También se incluyó la evaluación de ocho votaciones para confirmar a candidatos del gabinete criticados por su posición desfavorable al ambiente como el administrador de la Agencia de Protección Ambiental (EPA) Scott Pruitt -quien demandó a la EPA 14 veces cuando era el Procurador General de Oklahoma-, el secretario de estado Rex Tillerson -exsecretario de Exxon-, el Secretario del Interior Ryan Zinke -quien ya eliminó protecciones existentes en monumentos nacionales- y el director de la oficina de administración y presupuesto Mick Mulvaney, quien propuso reducciones radicales al presupuesto de programas y agencias ambientales. Además, se evaluó la participación de los congresistas en dos votaciones para los nominados a cargos judiciales como es el caso de Neil Gorsuch en la Corte Suprema.
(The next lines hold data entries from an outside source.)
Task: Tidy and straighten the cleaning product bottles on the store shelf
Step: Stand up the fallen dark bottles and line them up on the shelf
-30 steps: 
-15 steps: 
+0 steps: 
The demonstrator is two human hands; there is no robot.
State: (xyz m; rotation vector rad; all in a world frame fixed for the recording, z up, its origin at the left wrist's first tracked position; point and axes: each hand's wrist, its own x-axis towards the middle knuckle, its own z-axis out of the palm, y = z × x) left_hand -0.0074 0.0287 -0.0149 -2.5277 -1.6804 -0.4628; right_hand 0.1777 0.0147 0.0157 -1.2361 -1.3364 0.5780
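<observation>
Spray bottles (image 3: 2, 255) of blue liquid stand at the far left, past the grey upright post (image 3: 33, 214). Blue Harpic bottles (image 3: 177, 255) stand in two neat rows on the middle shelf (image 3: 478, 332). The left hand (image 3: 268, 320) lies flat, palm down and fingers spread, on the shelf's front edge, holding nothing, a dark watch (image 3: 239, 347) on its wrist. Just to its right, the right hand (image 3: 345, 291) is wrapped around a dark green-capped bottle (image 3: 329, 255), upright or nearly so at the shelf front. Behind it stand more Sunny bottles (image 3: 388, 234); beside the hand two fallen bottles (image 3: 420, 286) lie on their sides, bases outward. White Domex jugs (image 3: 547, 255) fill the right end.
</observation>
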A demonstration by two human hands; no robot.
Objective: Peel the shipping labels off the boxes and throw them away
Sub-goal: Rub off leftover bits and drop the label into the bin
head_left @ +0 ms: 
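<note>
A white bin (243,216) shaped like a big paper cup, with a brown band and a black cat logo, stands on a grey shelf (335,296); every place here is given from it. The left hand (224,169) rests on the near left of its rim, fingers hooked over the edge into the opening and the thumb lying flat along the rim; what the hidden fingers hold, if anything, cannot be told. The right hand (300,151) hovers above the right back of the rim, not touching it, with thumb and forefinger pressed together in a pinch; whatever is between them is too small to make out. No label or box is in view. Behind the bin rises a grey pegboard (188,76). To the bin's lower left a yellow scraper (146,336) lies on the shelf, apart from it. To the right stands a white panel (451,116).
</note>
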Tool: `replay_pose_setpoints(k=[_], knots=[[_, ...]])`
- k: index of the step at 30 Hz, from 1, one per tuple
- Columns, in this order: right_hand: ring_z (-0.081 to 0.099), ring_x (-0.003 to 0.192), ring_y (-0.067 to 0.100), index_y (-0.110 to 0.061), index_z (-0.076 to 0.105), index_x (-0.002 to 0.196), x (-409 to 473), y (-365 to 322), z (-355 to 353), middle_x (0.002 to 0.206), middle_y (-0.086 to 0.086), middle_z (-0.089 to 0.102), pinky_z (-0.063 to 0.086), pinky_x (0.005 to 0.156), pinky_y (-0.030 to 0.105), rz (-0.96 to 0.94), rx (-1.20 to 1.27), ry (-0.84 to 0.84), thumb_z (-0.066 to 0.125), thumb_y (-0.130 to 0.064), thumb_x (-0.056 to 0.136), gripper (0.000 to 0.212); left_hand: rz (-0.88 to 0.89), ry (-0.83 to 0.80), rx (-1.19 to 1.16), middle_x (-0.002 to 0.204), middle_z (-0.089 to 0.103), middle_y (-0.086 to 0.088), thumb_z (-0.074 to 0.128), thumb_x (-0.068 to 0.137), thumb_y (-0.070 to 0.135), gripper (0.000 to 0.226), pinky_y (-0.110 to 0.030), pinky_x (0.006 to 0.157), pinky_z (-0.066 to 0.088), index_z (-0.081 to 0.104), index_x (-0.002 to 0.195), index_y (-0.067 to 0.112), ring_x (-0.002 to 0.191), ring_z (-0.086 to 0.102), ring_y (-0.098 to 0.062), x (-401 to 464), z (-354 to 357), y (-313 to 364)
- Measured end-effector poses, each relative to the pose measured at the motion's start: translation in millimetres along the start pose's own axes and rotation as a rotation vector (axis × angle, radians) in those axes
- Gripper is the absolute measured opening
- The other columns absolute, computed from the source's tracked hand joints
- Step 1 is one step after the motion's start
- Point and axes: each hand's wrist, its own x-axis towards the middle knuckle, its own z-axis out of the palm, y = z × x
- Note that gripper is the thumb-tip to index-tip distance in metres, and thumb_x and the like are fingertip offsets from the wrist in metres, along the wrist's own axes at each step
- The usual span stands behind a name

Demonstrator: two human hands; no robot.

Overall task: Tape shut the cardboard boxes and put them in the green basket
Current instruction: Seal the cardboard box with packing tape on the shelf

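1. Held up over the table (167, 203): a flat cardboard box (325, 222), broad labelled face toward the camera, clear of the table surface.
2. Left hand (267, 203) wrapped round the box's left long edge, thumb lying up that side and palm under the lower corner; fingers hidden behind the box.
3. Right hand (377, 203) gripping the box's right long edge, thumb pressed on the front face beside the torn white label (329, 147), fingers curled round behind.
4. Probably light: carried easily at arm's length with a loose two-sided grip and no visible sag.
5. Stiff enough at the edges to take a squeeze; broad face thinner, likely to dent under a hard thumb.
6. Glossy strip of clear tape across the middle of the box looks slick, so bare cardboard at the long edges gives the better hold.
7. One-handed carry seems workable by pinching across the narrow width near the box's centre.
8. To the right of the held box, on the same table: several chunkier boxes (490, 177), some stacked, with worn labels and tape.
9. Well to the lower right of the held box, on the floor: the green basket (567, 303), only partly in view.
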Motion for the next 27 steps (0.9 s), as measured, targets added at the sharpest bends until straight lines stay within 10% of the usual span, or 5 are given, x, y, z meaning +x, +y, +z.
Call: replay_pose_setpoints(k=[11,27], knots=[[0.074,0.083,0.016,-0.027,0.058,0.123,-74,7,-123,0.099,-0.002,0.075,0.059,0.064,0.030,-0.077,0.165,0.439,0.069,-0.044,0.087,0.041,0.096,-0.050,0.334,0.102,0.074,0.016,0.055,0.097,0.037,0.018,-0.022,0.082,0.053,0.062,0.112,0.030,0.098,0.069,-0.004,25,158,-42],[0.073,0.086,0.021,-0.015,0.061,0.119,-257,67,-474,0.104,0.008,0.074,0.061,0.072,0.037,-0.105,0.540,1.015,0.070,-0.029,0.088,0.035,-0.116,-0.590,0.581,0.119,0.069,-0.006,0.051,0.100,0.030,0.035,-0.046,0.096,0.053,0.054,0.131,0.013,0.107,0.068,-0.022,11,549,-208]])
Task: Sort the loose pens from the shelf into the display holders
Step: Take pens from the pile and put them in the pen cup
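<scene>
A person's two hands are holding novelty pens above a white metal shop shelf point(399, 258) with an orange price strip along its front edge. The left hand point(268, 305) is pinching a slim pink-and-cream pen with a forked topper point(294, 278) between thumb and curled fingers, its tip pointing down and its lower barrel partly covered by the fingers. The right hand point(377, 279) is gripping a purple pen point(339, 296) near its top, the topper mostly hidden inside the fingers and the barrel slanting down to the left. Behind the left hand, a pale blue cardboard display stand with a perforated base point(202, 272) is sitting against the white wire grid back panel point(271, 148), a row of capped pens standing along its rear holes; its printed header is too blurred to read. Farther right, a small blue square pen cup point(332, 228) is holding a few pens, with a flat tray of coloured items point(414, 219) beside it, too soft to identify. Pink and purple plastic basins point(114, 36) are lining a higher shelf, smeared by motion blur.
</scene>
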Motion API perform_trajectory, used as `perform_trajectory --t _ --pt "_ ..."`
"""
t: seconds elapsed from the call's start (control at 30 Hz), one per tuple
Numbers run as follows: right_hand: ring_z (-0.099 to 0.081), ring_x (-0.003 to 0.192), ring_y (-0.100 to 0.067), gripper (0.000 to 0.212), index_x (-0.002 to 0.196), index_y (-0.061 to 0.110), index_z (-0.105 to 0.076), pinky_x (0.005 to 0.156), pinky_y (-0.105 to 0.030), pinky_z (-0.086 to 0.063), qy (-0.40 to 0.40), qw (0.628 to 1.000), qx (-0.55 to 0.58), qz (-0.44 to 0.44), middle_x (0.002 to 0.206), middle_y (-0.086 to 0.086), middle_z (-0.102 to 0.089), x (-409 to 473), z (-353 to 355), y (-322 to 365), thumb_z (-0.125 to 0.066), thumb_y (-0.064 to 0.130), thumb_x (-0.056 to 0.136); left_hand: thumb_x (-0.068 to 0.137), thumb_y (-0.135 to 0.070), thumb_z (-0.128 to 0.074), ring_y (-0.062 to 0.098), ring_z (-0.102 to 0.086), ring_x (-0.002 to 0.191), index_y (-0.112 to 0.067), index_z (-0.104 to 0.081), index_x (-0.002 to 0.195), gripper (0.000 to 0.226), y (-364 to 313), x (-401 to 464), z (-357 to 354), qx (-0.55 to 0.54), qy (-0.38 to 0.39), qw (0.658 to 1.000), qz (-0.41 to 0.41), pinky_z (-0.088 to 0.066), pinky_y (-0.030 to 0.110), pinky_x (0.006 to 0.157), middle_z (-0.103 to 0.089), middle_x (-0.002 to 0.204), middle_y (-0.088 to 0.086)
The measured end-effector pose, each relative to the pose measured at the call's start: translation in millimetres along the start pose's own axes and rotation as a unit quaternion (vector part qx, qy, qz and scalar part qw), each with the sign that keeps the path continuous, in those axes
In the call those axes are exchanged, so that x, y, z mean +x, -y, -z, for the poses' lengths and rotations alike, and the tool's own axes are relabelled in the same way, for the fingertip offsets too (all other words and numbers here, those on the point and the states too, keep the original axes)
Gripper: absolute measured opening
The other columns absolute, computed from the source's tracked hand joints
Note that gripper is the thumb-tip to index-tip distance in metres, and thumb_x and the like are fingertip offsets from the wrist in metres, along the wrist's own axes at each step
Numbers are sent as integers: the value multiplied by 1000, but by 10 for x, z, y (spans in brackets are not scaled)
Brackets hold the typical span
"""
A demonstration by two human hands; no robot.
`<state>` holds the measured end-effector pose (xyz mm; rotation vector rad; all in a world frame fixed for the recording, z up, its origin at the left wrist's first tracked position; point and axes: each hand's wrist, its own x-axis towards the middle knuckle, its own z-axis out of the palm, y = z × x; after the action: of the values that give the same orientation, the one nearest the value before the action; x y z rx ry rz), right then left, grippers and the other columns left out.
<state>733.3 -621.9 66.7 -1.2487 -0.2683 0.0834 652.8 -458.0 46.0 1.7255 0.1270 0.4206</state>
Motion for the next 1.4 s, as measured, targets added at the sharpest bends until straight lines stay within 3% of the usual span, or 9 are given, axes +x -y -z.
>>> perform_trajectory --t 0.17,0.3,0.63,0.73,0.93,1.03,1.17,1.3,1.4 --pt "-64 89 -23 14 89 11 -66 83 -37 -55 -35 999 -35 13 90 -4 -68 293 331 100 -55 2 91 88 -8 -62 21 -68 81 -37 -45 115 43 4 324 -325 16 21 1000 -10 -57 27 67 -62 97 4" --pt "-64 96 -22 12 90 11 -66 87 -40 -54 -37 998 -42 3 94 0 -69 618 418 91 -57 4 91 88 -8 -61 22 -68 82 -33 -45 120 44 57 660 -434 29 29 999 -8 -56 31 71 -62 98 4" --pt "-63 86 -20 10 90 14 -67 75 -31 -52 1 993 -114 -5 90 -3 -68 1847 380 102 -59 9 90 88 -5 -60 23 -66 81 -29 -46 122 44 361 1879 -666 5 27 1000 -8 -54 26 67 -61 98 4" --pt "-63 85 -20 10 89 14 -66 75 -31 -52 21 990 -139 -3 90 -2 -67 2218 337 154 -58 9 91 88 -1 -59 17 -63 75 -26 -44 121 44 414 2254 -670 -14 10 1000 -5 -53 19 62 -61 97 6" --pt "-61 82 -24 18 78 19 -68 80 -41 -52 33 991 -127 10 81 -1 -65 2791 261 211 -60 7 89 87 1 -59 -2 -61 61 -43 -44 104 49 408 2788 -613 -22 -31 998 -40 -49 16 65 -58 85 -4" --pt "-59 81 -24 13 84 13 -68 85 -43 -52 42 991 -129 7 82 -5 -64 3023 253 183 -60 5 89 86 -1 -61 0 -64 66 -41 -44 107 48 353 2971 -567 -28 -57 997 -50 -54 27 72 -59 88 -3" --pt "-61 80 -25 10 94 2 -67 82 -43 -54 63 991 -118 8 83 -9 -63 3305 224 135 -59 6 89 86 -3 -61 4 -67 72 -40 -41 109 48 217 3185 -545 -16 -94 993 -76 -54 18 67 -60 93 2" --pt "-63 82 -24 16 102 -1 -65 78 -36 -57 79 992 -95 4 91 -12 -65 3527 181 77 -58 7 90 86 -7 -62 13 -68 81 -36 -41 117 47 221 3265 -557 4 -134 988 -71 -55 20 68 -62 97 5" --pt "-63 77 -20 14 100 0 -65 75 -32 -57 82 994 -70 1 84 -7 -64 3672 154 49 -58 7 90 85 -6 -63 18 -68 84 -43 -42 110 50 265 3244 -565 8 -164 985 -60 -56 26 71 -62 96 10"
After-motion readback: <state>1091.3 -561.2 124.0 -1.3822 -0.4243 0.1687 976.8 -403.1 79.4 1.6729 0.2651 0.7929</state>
“Nuestra organización no tiene afiliación de ningún partido, somos una familia de organizaciones con presencia en 25 estados y nos interesan las personas y su calidad de vida. Esta información busca que los votantes puedan conocer y evalúan si los políticos que eligieron representan sus intereses o más bien, los de sus patrocinadores. Se hace llegar a los tomadores de decisiones y hasta a los mismos representantes para que conozcan su propio desempeño. En muchos casos nos ha sorprendido que, al ver sus calificaciones ambientales en 0, hasta se sienten orgullosos de ello”, ha explicado a Univision Jennifer Allen, directora Nacional del Programa Latino de LCV.

Así, en las evaluaciones de esta organización, los congresistas republicanos pasaron de un desempeño favorable para el ambiente del 37% en 1970 al 5% en el 2017. Por su parte, los demócratas pasaron de un 50 a un 94% durante el mismo periodo.

"Ahora más que nunca necesitamos exigirles cuentas a los miembros del Congreso por sus votos en temas de protecciones vitales para la salud y la seguridad de los estadounidenses y por haber aprobado a candidatos que fueron escogidos expresamente para deshacer esas protecciones", expresó el senador Sheldon Whitehouse al conocer esta evaluación.

Por su parte, el congresista hispano Salud Carbajal aseguró: “Mientras la administración amenace nuestras tierras públicas y abra nuestros litorales a la perforación de hidrocarburos, seguiré poniéndome de pie para defender las protecciones ambientales”.